Assignment - Replication and Calibration

Replication of a paper on impacts of high temperature on agricultural yields.

Instructions

Due date: Friday October 3rd, 8:00pm

Submission: On “Portail des Etudes”

Submission type: please submit your .html document (not a .qmd document), generated with Quarto, implementing the analysis required and answering the questions listed below.

Notes: The assignment is quite long. It is fine if you do not do everything in the simulation section.

Objective

Replicate and simulate a paper to allow us to evaluate the performance and robustness of the analysis and understand the role of fixed effects.

We first load the packages used in this document.

Code to load the R packages used in this doc

library(tidyverse)
library(knitr) 
library(kableExtra)
library(broom) 
library(here)
library(fixest) #for fixed effect regression
library(haven) #to read Stata .dta files

set.seed(35) #fix the starting point of the random numbers generator

# The code below is to use my own package for ggplot themes
# You can remove it. Otherwise you will need to install the package via GitHub
# using the following line of code
# devtools::install_github("vincentbagilet/mediocrethemes")
library(mediocrethemes)
set_mediocre_all(pal = "portal") #set theme for all the subsequent plots

# For exercises
library(webexercises)

Setting

In this example, we explore the impact of climate change (or high temperatures) on agricultural yields. Usual approaches to explore this question rely on variation over time to compare hot and cold conditions for a given area.

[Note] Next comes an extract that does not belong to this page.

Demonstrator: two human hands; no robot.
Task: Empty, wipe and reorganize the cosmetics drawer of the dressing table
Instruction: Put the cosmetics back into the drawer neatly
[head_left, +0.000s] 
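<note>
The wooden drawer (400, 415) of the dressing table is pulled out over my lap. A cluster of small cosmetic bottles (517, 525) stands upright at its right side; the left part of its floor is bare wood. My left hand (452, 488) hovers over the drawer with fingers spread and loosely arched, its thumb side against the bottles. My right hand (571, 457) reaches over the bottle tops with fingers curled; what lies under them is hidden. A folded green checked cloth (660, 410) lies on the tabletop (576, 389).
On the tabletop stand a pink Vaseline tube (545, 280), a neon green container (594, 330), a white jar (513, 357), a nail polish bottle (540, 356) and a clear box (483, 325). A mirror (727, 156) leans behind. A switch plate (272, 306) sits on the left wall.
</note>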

This approach has been implemented in fear of omitted variable bias in traditional cross-sectional approaches (comparing hot areas to cold areas), climate being potentially correlated with other time invariant unobserved variables. A large set of papers leverage this approach to address this question, e.g. Deschênes and Greenstone (2007), Schlenker and Roberts (2009) or Burke and Emerick (2016).

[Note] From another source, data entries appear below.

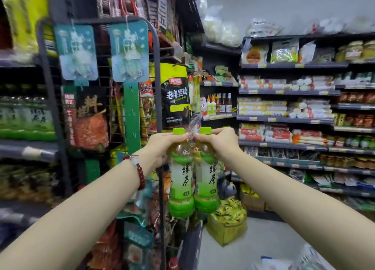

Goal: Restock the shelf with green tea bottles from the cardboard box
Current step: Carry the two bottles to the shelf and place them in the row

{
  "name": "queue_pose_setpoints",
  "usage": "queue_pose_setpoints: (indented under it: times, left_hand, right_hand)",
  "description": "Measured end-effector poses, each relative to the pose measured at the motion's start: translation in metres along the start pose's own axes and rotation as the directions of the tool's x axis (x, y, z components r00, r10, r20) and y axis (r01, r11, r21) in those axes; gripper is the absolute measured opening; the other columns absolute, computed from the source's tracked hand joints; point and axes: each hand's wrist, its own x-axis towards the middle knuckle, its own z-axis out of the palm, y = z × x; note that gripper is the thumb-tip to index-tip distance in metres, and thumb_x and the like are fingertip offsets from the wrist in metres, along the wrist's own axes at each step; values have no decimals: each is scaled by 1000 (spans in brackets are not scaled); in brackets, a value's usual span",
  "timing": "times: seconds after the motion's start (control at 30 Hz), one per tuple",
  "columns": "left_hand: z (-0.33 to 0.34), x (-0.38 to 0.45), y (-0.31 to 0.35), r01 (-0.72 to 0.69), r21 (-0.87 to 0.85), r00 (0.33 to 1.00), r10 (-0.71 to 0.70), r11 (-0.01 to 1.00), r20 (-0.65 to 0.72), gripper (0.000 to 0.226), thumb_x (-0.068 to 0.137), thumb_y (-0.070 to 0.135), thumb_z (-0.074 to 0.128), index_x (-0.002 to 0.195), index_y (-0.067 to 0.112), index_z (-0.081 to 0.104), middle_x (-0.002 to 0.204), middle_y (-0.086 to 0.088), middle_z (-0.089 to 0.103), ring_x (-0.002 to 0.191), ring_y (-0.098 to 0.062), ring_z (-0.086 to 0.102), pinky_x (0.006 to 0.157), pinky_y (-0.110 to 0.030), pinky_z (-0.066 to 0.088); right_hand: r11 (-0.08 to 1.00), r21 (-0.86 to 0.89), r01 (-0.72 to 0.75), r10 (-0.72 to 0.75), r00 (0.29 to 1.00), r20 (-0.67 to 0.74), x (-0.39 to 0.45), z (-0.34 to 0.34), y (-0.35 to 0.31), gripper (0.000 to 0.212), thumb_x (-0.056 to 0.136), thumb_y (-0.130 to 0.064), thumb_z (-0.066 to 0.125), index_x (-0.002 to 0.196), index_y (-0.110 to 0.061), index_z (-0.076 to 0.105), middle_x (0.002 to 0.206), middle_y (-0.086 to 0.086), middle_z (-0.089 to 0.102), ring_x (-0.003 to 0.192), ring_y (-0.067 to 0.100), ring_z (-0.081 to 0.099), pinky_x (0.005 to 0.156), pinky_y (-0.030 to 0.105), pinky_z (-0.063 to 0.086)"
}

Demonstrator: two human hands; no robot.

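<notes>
Green tea bottles [180,174] dangle by their necks, pinched in left hand [162,146] and right hand [218,141]; either could slip.

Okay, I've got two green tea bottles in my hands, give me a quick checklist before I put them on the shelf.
1. Left hand grips the left bottle at the neck: ok.
2. Right hand grips the right bottle at the neck: ok.
3. Both green caps in place, left cap and right cap: ok.
4. Bottles hang upright, side by side: ok.
5. Free slot beside the green tea row on the far left shelf: cannot tell, blurred.
6. Wire rack stands between the bottles and that row, so the path is not ok.
</notes>
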Motion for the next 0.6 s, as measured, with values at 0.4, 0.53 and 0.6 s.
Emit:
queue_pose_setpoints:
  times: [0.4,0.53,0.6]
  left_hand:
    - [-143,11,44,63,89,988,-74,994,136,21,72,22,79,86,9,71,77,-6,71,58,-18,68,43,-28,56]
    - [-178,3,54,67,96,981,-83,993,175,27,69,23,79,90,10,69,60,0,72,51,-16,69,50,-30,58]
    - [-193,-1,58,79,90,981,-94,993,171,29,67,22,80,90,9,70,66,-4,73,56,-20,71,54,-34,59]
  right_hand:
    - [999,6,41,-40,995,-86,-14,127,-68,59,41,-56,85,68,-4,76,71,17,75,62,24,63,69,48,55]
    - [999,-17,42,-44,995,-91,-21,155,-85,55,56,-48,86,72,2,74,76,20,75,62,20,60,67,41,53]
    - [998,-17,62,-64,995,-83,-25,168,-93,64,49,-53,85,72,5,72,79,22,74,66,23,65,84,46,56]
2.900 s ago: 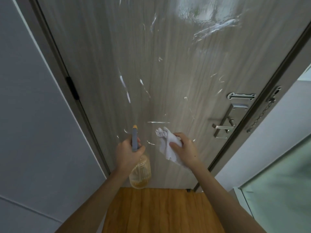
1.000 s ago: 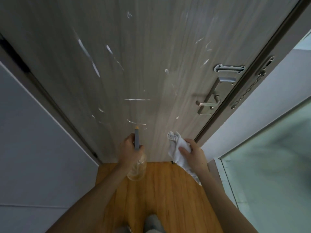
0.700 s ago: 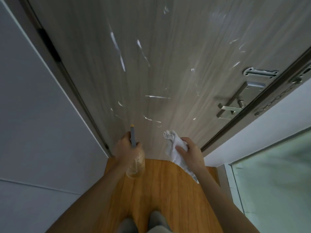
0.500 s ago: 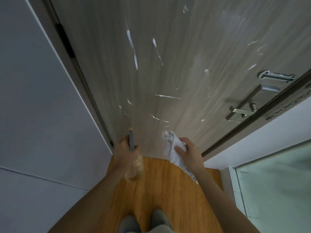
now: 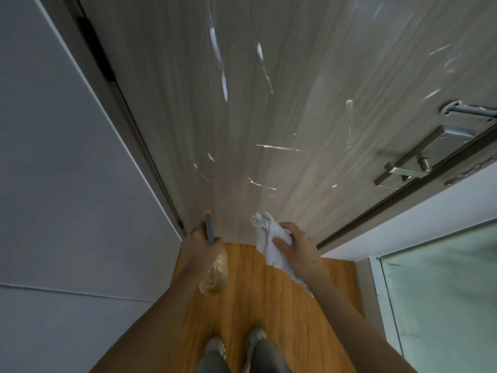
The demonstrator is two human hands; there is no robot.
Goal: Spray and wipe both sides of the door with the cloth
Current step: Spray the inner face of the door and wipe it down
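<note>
the door (image 5: 309, 109) fills the upper part of the head view, a grey wood-grain panel streaked and spotted with white marks, with a metal lever handle (image 5: 403, 168) and a latch plate (image 5: 468, 111) near its right edge. low in front of it the left hand (image 5: 200, 249) is wrapped around the neck of a spray bottle (image 5: 215, 275) — a clear body with amber liquid hanging below the fist, a grey head with an orange tip pointing up toward the bottom of the door. just to the right, the right hand (image 5: 297, 249) grips a bunched white cloth (image 5: 269, 242), thumb pressed across it, one end sticking up near the door's lower part and the other trailing under the wrist; whether the cloth touches the door i cannot tell. below are a wooden floor (image 5: 269, 305), two feet in grey, a grey wall (image 5: 67, 184) on the left and a frosted glass panel (image 5: 443, 292) on the right.
</note>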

In the present analysis, we will build simulations to emulate a typical study from this literature, measuring the impact of high temperatures on agricultural yields. A typical approach consists in estimating the link between high Growing Degree Days (GDD, roughly the number of days a crop is exposed to a certain range of temperatures) and yields, controlling for characteristics that are invariant in time and across locations. As in Burke and Emerick (2016) and some specifications from Schlenker and Roberts (2009), we will model log corn yield as a piecewise linear function of temperature, considering high and low GDDs. Most of the analyses in the literature being at the county-year level, we will simulate data with a similar structure.

To explore the data generating process, we will leverage data from Burke and Emerick (2016), henceforth BE. This will allow us to make a few simplifying assumptions regarding the data generating process. By replicating BE, we will try to confirm that these assumptions do not significantly alter the results of the estimation in an actual study and that simulations under these assumptions remain close to an actual study from this literature.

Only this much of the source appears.